The result was 12 puppies, born in the heat of the summer. Stretch, being a young dog with her first litter, wasn't necessarily the best mother. In the sweltering summer heat, she didn't always have enough milk for the puppies. Seven of the 12 died shortly after birth. After that, Ashley knew she had to step in to make sure the last five survived.
The puppies were put in a box and brought into the house. Ashley bought formula for the puppies and began her stint as a surrogate mother. During the day, she bottle-fed the puppies and at night she put them with their mother.
The puppies, now almost 8 weeks old, consider Ashley, more than Stretch, to be their mother. They are happy, healthy, well adjusted and ready for new homes. Well, almost ready.
When Jim and Barb began talking to Ashley about finding homes for the puppies, the tears began. Ashley explained, "I've bonded with them. I took care of them and I fed them."

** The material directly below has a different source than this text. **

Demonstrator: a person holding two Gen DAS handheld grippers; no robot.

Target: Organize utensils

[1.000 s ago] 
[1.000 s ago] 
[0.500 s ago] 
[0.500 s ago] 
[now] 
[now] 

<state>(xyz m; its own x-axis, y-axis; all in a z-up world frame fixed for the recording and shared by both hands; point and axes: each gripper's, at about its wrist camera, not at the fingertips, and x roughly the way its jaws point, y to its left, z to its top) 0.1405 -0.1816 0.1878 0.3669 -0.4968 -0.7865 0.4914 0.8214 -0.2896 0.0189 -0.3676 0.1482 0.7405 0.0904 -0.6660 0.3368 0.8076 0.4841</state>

But her reasoning doesn't stop there. "No one can take care of them as good as I do. I don't want them to end up at the animal shelter," Ashley said. She fears that although the puppies are cute now, if people took them, once the puppies became big dogs, they wouldn't want them anymore and they would end up at the animal shelter.

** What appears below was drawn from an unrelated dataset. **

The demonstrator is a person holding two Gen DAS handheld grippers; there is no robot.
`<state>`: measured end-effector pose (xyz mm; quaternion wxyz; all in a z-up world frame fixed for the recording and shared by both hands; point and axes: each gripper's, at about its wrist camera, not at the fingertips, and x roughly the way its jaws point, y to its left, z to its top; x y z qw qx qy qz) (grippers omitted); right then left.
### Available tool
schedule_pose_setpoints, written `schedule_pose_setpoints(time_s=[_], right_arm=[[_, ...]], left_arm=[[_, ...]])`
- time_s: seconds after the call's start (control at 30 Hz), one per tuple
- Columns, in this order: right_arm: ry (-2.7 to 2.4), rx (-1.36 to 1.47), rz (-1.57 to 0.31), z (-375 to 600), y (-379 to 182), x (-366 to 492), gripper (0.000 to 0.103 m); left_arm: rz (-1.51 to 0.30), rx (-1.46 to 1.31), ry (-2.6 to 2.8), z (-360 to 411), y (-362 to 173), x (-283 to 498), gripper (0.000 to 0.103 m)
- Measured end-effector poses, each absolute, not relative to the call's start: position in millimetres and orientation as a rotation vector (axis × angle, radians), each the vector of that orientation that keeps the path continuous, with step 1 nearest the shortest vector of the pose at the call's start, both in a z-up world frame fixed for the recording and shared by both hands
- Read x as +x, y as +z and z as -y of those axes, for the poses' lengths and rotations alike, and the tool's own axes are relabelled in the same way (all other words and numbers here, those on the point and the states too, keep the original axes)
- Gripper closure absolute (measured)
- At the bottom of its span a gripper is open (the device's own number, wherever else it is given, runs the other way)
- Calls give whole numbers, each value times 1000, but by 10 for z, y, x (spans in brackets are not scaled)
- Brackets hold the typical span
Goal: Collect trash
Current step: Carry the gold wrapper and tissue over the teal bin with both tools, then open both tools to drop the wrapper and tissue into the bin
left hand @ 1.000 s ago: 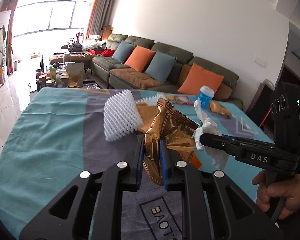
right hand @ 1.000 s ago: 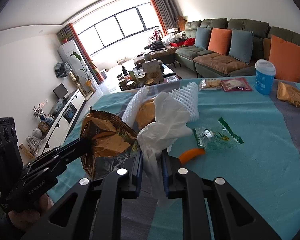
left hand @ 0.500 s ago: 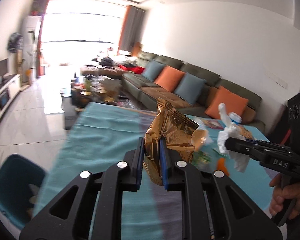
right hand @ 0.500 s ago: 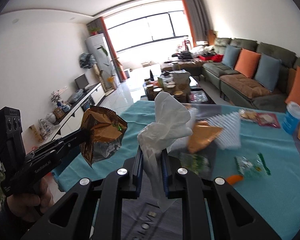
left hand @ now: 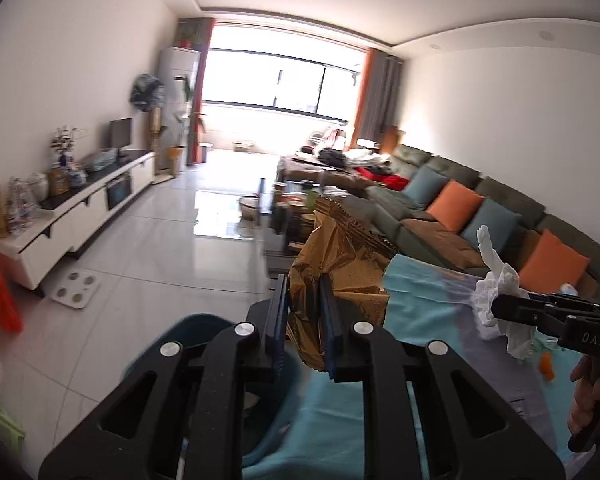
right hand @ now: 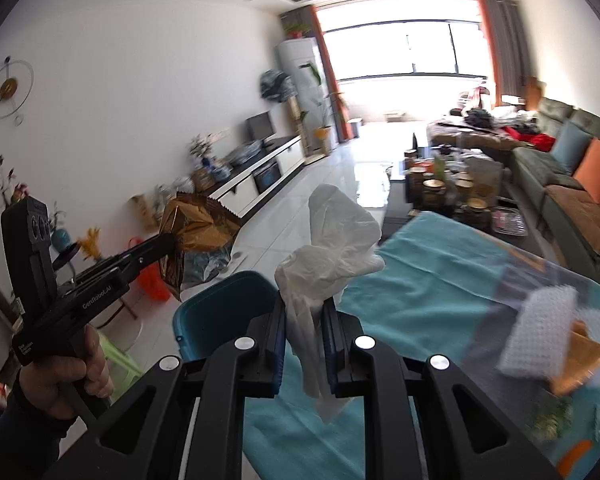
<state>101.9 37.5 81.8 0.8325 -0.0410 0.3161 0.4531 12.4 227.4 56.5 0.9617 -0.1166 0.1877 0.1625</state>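
Golden crumpled wrapper (left hand: 340, 264) is clamped in the left gripper (left hand: 303, 320); white tissue (right hand: 328, 264) is pinched by the right gripper (right hand: 303, 344) beside the teal-clothed surface (right hand: 420, 280).

The right gripper (right hand: 303, 344) has its jaws clamped on a crumpled white tissue (right hand: 332, 260), which billows above the blue pads and hangs in a tail below them. To the left, a hand (right hand: 66, 368) holds the left gripper (right hand: 171, 242), whose jaws pinch a crinkled gold wrapper (right hand: 198, 230) in the air over the floor. Just beyond the right gripper stands a teal bin (right hand: 224, 304), at the near edge of the counter (right hand: 420, 292) with its teal cloth. At the right of the counter lie a white foam net (right hand: 540, 332), blurred, an orange packet (right hand: 576, 372) under it, and an orange scrap (right hand: 574, 452) nearer the bottom edge.
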Motion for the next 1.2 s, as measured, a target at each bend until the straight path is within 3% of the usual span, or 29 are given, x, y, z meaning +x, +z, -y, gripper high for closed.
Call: schedule_pose_setpoints(time_s=[0.53, 1.2], right_arm=[[1188, -312, -888, -2010, 292, 1060, 88], [1128, -482, -1110, -2786, -482, 1094, 85]], left_arm=[[-532, -286, 542, -3210, -43, -395, 87], [-787, -358, 604, -3422, -883, 357, 86]])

At first Jim and Barb thought their daughter's resolve would weaken and they would be able to start giving puppies away. "With the puppies we have nine dogs, two horses, three goats and one of them is expecting twins and thousands of cats!" Barb said. "That's a lot of food!"
But Ashley isn't deterred by her mother's logic. "I offered to get a job. I just don't think anyone will hire me because I am 10," Ashley said.
The situation, Jim says is, "Still under discussion."
An added complication has come to light - Sammy, the puppies' father lives on a neighboring farm, but decided to stay on with the Tuckers.
"We were looking out the window the other day and here comes Sammy," Barb explained. "He was dragging something and he got to the top of the hill and kind of paused, like he was trying to see if the coast was clear. A little while later we went out side and we found out what he was dragging, his blanket. He had moved in with Stretch, the puppies and us!"
Sammy has indeed moved in, blankie and all. He not only brought his blanket, he put it in one of the doghouses at the Tuckers.
"This is our HUD housing," Jim said, laughing as he pointed to a subdivision of doghouses. "See, he's moved right in."
Sammy seems to enjoy his new home, although he did make a recent visit to his old place to see his owner who was home from college for the weekend. Apparently Sammy thought he needed to live closer to Stretch and the 'kids,' and since his owner was away at college, it was the right thing to do.
Stretch is scheduled for her spaying, but she doesn't seem to be the reason Sammy moved in. It is the puppies that interest him. He sat nearby watching as Ashley played with them, looking like a proud father. Stretch was nowhere in sight. She likes having Ashley to mother the puppies.
What will be next at the Tucker household? Perhaps Ashley will take the lead from her big sister. When Amber wanted a Mustang for her first car, she did all the research and sat her parents down and did a poster board presentation for them. She outlined all the reasons a Mustang wasn't a poor choice - safety statistics, gas mileage the whole nine yards.
Ashley is thinking about the concept, but isn't sure what to put down for the expense part of it. Multiplying shots, spaying, neutering and food, she looked at her mother and said, "Do you think I can get donations?"